Privacy Notice

Joseph Scheicher, Polgarstraße 22/3, Tür 10, 1220 Vienna, Austria. Please send privacy requests to hi@midl.art.

• Server and security data such as IP address, time of access, pages visited, user agent, and technical errors.
• Shop and order data such as name, contact details, delivery address, cart contents, product data, and checkout information.
• Payment data, to the extent it is processed by Stripe, PayPal, or a crypto payment provider offered at checkout.
• Newsletter data such as email address, time of sign-up, sign-up source, and double-opt-in status.
• Chat data from Midl, including your messages, optional product or room context, an anonymous visitor ID, and stored preferences when long-term memory is active.
• Lead data for leasing, artist inquiries, or contact handoffs, such as name, email, phone number, website, requested works, term length, and business context.
• Local data in your browser, such as cart ID, chat history, anonymous visitor ID, and the NFC access cookie for unlocked content.

• Operating, securing, and debugging the website, based on legitimate interests under Art. 6(1)(f) GDPR.
• Shop, checkout, payment, delivery, leasing initiation, and customer communication, for the performance of a contract or pre-contractual steps under Art. 6(1)(b) GDPR.
• Accounting, tax, and retention obligations under Art. 6(1)(c) GDPR.
• Newsletter delivery based on consent under Art. 6(1)(a) GDPR. Consent can be withdrawn at any time.
• Personalised Midl interaction and recognition via an anonymous visitor ID, based on legitimate interests or, where legally required, on your consent.

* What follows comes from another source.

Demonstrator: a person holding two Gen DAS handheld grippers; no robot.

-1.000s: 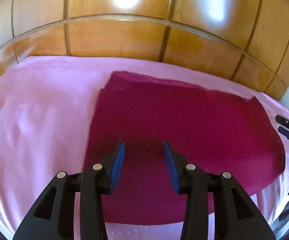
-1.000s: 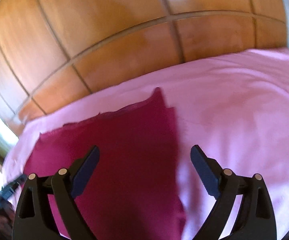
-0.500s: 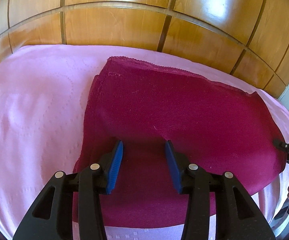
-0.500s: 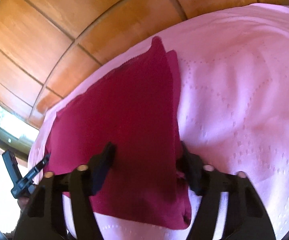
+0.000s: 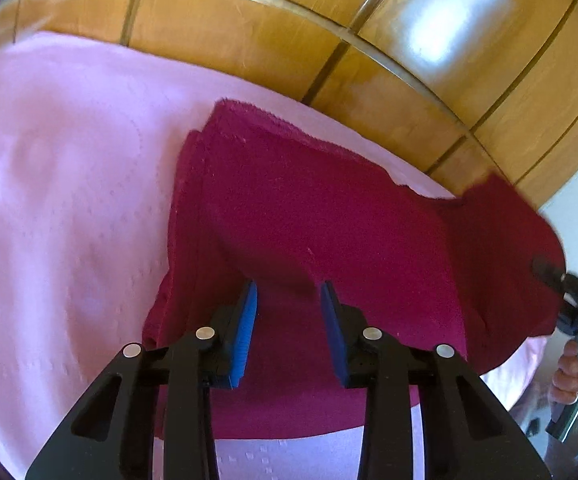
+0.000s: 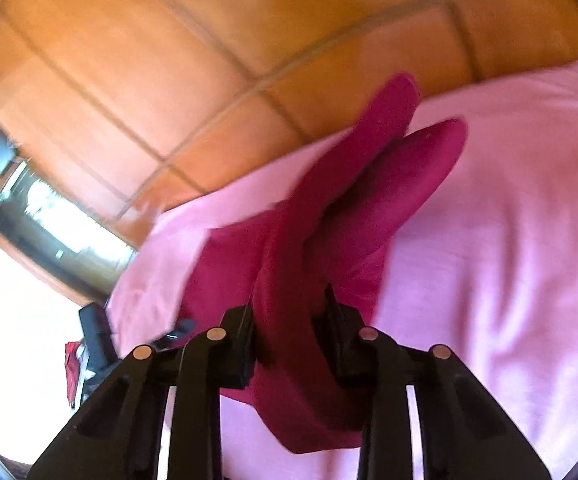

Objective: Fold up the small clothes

Midl is an AI-assisted gallerist. Your messages may be transmitted to the Midl agent and to AI and infrastructure providers such as Anthropic, OpenAI, LangGraph/LangSmith, or Mem0, to the extent these services are active for response generation, quality assurance, or long-term memory.

Long-term memory is keyed to an anonymous visitor ID stored in your browser. The trash icon in the chat clears the visible history, starts a new chat session, and requests deletion of the associated long-term memories. You can also request deletion at any time by email to hi@midl.art.

Depending on how you use the site, data may be shared with hosting and infrastructure providers, Shopify, Stripe, PayPal, crypto payment providers, Beehiiv, Sentry, Sanity, AI providers, shipping and logistics partners, and tax, legal, or accounting service providers. Data processing agreements are concluded with processors where required.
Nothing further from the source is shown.